Work instructions
Repeat exactly, and only, the lines below starting at the line that contains "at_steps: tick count" and ending at the line that contains "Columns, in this", inclusive of both.

Recorded information
________

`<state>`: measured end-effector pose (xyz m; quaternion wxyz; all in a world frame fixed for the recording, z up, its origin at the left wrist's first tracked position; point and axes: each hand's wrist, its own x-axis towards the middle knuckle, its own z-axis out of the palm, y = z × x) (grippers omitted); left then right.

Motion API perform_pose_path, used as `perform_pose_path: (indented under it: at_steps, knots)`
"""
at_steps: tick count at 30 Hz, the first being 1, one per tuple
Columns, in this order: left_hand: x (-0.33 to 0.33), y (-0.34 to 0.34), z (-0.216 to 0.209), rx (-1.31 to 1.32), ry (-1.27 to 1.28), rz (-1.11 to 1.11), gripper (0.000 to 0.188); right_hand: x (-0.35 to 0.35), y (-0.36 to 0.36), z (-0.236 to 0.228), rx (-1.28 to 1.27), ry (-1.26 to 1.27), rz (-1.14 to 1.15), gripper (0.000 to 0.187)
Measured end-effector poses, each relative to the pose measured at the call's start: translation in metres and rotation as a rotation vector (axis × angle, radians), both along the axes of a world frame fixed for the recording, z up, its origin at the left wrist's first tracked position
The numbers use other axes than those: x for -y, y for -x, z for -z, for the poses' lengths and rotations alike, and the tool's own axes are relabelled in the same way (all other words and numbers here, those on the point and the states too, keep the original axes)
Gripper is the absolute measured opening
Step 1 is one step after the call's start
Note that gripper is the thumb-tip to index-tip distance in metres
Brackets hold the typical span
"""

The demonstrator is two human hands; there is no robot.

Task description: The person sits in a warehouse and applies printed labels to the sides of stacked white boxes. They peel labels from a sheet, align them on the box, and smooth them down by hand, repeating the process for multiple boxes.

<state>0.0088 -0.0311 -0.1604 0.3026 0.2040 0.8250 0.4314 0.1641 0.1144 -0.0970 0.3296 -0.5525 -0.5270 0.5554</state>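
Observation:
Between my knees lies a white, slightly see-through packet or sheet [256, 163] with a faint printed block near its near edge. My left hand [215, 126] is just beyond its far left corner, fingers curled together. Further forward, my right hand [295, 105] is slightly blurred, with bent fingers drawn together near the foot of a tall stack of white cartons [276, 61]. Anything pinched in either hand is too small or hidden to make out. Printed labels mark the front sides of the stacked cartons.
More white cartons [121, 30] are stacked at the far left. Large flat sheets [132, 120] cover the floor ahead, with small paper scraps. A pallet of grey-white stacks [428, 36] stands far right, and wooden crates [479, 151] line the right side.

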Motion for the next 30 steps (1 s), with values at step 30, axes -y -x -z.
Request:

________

Solution for this problem
at_steps: tick count at 30 Hz, the first being 1, one per tuple
Columns, in this order: left_hand: x (-0.33 to 0.33), y (-0.34 to 0.34), z (-0.216 to 0.209), rx (-1.31 to 1.32), ry (-1.27 to 1.28), rz (-1.11 to 1.11), gripper (0.000 to 0.188); right_hand: x (-0.35 to 0.35), y (-0.36 to 0.36), z (-0.236 to 0.228), rx (-1.28 to 1.27), ry (-1.26 to 1.27), rz (-1.14 to 1.15), gripper (0.000 to 0.187)

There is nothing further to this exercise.